Playwright of realistic dramas and satire born in Detroit, Michigan, 1893, died in San Diego, California, 1975. He is considered to be one of Canada's first important 20th century playwrights.

He graduated from the University of Toronto, and then studied architecture in the US. In 1921, Roy Mitchell invited him to Hart House Theatre as a stage designer and art director.

His one-act play, Brothers in Arms was produced at Hart House Theatre in 1921, and went on to become one of the most often produced English-Canadian dramas. Set in the Ontario bush, it comprises a satiric debate between a pompous Major and an uneducated backwoodsman on war, industry and responsibility.
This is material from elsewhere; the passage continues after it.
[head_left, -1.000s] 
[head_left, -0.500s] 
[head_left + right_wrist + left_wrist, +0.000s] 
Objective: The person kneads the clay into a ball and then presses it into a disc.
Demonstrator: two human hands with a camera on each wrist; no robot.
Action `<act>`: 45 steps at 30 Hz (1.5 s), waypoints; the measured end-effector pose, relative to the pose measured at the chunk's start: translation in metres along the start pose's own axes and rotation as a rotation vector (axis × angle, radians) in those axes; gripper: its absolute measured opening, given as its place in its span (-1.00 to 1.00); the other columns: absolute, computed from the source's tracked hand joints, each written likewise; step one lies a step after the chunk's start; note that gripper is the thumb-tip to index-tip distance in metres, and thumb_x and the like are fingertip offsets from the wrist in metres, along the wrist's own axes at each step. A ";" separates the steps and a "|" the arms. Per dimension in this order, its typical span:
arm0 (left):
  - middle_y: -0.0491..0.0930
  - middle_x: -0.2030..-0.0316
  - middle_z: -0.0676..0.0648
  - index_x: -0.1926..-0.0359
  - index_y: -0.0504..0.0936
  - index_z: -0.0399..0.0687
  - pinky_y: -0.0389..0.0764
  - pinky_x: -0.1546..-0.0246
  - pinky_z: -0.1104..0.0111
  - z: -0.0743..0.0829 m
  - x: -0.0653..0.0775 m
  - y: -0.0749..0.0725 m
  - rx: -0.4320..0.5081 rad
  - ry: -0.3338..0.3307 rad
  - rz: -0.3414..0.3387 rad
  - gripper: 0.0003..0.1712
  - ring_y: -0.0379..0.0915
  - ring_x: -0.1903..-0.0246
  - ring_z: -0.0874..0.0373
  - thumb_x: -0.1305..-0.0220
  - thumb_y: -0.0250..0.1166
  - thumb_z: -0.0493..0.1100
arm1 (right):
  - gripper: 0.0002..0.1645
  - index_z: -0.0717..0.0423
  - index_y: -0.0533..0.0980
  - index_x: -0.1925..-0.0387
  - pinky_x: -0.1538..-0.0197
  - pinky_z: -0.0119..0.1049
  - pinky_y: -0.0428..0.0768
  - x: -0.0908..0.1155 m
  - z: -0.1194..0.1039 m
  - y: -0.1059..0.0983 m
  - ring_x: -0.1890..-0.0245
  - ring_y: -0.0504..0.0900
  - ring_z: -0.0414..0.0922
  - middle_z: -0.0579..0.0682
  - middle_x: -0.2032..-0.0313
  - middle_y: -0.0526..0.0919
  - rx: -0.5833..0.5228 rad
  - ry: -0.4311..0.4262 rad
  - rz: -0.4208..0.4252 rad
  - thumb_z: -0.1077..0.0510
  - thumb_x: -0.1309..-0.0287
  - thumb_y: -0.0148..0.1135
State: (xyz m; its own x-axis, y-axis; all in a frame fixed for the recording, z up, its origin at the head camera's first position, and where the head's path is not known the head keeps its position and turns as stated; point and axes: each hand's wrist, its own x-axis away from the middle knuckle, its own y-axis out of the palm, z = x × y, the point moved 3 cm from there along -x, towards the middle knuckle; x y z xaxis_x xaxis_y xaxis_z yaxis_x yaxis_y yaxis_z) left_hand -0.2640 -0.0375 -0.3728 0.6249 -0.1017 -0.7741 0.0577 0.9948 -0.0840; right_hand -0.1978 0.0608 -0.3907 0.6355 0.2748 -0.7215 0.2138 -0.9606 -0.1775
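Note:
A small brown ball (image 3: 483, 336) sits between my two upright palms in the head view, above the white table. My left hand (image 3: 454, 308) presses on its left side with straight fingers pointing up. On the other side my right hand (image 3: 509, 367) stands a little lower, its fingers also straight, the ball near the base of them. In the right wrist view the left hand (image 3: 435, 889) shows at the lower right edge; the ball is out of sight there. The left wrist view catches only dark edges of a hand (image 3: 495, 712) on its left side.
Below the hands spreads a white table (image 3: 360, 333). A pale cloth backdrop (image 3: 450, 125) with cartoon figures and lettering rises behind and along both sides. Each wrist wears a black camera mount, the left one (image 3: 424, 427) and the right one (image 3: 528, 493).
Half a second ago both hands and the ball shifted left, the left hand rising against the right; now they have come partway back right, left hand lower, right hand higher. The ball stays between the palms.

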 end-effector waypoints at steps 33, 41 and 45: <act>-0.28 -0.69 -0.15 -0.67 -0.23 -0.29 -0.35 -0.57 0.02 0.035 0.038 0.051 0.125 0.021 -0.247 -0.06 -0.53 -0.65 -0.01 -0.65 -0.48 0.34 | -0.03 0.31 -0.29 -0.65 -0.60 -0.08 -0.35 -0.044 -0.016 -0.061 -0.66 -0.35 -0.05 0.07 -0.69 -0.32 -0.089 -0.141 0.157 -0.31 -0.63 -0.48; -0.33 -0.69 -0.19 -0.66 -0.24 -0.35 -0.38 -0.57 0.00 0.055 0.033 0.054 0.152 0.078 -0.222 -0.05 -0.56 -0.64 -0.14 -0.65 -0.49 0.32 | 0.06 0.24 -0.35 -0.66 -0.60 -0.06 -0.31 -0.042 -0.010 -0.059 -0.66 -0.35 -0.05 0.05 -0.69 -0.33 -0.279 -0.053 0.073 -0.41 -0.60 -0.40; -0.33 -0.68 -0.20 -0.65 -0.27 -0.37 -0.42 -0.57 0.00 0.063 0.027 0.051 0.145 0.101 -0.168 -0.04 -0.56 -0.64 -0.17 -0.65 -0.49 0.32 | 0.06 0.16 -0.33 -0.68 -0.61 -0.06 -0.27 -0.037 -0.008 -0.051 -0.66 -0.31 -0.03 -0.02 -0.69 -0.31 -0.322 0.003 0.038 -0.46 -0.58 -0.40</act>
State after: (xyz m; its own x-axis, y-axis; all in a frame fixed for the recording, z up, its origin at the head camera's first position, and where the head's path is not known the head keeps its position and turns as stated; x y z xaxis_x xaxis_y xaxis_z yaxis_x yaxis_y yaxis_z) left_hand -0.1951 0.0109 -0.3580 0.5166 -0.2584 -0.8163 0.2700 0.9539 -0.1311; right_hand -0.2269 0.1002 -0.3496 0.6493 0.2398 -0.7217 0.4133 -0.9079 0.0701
It was published in the anthology The Unheroic North (Toronto: McClelland & Stewart, 1923), which also included one of his most important works, Marsh Hay. The latter was produced in 1974 and professionally at the Shaw Festival in 1996.

In 1932, Denison returned to the US to work for CBS and NBC in radio drama, and wrote stage and radio plays with an historical focus. His works for "The Romance of Canada" series, commissioned in 1929 by Canadian National Railways, were directed by Tyrone Guthrie. Six of these plays were published in the anthology, Henry Hudson and Other Plays (1931). For US networks, he wrote a forty-week series called "Great Moments in History" (1932-33), "America's Hour" (1936) and other programs which examined freedom and democracy.

After the death of his first wife, he returned to Canada in 1954, living in Montreal and on his estate with his second wife in eastern Ontario.